DATASET CONTENT section start
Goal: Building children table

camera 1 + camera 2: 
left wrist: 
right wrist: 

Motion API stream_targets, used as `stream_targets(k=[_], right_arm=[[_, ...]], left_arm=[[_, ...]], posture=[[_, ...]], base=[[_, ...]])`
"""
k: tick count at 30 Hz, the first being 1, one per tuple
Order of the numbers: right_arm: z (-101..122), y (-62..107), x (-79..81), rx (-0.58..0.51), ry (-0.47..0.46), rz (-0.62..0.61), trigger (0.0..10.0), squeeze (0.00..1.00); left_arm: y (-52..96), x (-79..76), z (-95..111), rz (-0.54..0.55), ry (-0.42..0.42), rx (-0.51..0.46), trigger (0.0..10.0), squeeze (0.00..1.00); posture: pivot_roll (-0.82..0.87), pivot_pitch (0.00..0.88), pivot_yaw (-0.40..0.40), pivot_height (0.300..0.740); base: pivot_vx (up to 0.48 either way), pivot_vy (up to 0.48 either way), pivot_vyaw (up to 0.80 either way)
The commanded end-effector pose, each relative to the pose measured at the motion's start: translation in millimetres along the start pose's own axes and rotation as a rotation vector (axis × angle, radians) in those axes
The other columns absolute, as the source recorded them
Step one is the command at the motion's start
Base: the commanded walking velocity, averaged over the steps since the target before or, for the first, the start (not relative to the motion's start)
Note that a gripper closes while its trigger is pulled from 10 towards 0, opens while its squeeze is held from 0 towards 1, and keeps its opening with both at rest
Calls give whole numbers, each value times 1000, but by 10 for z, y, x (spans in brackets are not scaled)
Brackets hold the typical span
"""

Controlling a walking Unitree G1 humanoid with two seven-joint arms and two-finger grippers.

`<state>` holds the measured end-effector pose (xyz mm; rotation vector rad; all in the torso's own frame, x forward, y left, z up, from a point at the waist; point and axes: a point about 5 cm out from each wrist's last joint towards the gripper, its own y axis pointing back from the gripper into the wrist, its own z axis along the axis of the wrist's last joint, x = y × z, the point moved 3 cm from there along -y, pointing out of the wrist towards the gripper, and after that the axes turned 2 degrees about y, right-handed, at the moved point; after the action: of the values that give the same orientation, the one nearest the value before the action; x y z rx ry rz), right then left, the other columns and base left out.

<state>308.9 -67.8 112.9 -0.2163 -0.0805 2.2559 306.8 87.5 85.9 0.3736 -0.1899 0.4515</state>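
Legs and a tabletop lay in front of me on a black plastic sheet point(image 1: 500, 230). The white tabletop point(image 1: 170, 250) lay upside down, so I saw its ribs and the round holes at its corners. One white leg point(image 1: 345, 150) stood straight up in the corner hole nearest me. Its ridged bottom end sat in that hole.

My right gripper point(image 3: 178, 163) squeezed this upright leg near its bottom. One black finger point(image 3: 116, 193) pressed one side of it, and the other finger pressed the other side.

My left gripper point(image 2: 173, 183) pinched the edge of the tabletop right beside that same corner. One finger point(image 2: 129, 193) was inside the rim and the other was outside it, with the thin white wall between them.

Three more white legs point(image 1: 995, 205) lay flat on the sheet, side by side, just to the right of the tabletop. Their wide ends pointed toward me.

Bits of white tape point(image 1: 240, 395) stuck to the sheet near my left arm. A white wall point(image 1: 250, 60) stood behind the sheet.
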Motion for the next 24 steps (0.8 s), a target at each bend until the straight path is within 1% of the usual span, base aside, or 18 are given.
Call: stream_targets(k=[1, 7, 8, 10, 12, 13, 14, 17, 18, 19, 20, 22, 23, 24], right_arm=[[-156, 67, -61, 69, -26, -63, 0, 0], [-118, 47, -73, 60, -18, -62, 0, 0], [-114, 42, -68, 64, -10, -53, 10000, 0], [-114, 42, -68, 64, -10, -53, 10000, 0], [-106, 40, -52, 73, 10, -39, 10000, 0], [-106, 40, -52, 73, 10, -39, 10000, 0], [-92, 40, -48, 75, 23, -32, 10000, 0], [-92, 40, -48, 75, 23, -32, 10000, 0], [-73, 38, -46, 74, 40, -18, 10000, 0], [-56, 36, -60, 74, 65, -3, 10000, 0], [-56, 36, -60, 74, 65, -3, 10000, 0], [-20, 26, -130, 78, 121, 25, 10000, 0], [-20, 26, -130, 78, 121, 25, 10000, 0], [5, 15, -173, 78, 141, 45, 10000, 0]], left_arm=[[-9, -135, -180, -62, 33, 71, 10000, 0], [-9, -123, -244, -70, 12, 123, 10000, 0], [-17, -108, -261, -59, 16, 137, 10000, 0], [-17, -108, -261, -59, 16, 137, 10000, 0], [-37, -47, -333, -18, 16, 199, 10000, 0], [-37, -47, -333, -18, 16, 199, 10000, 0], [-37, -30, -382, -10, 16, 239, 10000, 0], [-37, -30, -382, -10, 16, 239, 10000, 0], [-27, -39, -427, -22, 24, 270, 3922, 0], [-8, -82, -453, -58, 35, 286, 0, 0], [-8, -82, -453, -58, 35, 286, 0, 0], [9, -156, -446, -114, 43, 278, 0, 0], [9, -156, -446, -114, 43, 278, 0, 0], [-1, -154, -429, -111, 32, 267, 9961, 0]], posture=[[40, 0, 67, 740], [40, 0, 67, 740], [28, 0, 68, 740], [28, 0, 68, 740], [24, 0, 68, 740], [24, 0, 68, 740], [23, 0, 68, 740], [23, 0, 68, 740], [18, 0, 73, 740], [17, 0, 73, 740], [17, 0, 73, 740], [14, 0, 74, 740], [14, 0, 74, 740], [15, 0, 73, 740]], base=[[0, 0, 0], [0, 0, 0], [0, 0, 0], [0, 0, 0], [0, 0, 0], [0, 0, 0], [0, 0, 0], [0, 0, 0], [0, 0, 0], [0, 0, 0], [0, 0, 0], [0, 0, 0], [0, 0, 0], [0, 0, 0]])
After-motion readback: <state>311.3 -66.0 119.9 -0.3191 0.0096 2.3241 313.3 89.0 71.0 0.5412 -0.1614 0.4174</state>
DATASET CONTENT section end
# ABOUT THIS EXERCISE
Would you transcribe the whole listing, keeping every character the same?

# PROBLEM SOLUTION
Goal: Building children table

camera 1 + camera 2: 
left wrist: 
right wrist: 

Motion API stream_targets, used as `stream_targets(k=[_], right_arm=[[_, ...]], left_arm=[[_, ...]], posture=[[_, ...]], base=[[_, ...]])`
"""
k: tick count at 30 Hz, the first being 1, one per tuple
Order of the numbers: right_arm: z (-101..122), y (-62..107), x (-79..81), rx (-0.58..0.51), ry (-0.47..0.46), rz (-0.62..0.61), trigger (0.0..10.0), squeeze (0.00..1.00); left_arm: y (-52..96), x (-79..76), z (-95..111), rz (-0.54..0.55), ry (-0.42..0.42), rx (-0.51..0.46), trigger (0.0..10.0), squeeze (0.00..1.00); posture: pivot_roll (-0.82..0.87), pivot_pitch (0.00..0.88), pivot_yaw (-0.40..0.40), pivot_height (0.300..0.740); base: pivot_vx (up to 0.48 either way), pivot_vy (up to 0.48 either way), pivot_vyaw (up to 0.80 either way)
The commanded end-effector pose, each relative to the pose measured at the motion's start: translation in millimetres along the start pose's own axes and rotation as a rotation vector (axis × angle, radians) in those axes
The other columns absolute, as the source recorded them
Step one is the command at the motion's start
Base: the commanded walking velocity, averaged over the steps since the target before or, for the first, the start (not relative to the motion's start)
Note that a gripper closes while its trigger is pulled from 10 towards 0, opens while its squeeze is held from 0 towards 1, and keeps its opening with both at rest
Calls give whole numbers, each value times 1000, but by 10 for z, y, x (spans in brackets are not scaled)
Brackets hold the typical span
"""

Controlling a walking Unitree G1 humanoid with two seven-joint arms and two-finger grippers.

`<state>` holds the measured end-effector pose (xyz mm; rotation vector rad; all in the torso's own frame, x forward, y left, z up, from a point at the waist; point and axes: a point about 5 cm out from each wrist's last joint towards the gripper, its own y axis pointing back from the gripper into the wrist, its own z axis along the axis of the wrist's last joint, x = y × z, the point moved 3 cm from there along -y, pointing out of the wrist towards the gripper, and after that the axes turned 2 degrees about y, right-handed, at the moved point; after the action: of the values that give the same orientation, the one nearest the value before the action; x y z rx ry rz), right then left, the other columns and base left out.

<state>308.9 -67.8 112.9 -0.2163 -0.0805 2.2559 306.8 87.5 85.9 0.3736 -0.1899 0.4515</state>
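Legs and a tabletop lay in front of me on a black plastic sheet point(image 1: 500, 230). The white tabletop point(image 1: 170, 250) lay upside down, so I saw its ribs and the round holes at its corners. One white leg point(image 1: 345, 150) stood straight up in the corner hole nearest me. Its ridged bottom end sat in that hole.

My right gripper point(image 3: 178, 163) squeezed this upright leg near its bottom. One black finger point(image 3: 116, 193) pressed one side of it, and the other finger pressed the other side.

My left gripper point(image 2: 173, 183) pinched the edge of the tabletop right beside that same corner. One finger point(image 2: 129, 193) was inside the rim and the other was outside it, with the thin white wall between them.

Three more white legs point(image 1: 995, 205) lay flat on the sheet, side by side, just to the right of the tabletop. Their wide ends pointed toward me.

Bits of white tape point(image 1: 240, 395) stuck to the sheet near my left arm. A white wall point(image 1: 250, 60) stood behind the sheet.
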Motion for the next 24 steps (0.8 s), a target at each bend until the straight path is within 1% of the usual span, base aside, or 18 are given.
Call: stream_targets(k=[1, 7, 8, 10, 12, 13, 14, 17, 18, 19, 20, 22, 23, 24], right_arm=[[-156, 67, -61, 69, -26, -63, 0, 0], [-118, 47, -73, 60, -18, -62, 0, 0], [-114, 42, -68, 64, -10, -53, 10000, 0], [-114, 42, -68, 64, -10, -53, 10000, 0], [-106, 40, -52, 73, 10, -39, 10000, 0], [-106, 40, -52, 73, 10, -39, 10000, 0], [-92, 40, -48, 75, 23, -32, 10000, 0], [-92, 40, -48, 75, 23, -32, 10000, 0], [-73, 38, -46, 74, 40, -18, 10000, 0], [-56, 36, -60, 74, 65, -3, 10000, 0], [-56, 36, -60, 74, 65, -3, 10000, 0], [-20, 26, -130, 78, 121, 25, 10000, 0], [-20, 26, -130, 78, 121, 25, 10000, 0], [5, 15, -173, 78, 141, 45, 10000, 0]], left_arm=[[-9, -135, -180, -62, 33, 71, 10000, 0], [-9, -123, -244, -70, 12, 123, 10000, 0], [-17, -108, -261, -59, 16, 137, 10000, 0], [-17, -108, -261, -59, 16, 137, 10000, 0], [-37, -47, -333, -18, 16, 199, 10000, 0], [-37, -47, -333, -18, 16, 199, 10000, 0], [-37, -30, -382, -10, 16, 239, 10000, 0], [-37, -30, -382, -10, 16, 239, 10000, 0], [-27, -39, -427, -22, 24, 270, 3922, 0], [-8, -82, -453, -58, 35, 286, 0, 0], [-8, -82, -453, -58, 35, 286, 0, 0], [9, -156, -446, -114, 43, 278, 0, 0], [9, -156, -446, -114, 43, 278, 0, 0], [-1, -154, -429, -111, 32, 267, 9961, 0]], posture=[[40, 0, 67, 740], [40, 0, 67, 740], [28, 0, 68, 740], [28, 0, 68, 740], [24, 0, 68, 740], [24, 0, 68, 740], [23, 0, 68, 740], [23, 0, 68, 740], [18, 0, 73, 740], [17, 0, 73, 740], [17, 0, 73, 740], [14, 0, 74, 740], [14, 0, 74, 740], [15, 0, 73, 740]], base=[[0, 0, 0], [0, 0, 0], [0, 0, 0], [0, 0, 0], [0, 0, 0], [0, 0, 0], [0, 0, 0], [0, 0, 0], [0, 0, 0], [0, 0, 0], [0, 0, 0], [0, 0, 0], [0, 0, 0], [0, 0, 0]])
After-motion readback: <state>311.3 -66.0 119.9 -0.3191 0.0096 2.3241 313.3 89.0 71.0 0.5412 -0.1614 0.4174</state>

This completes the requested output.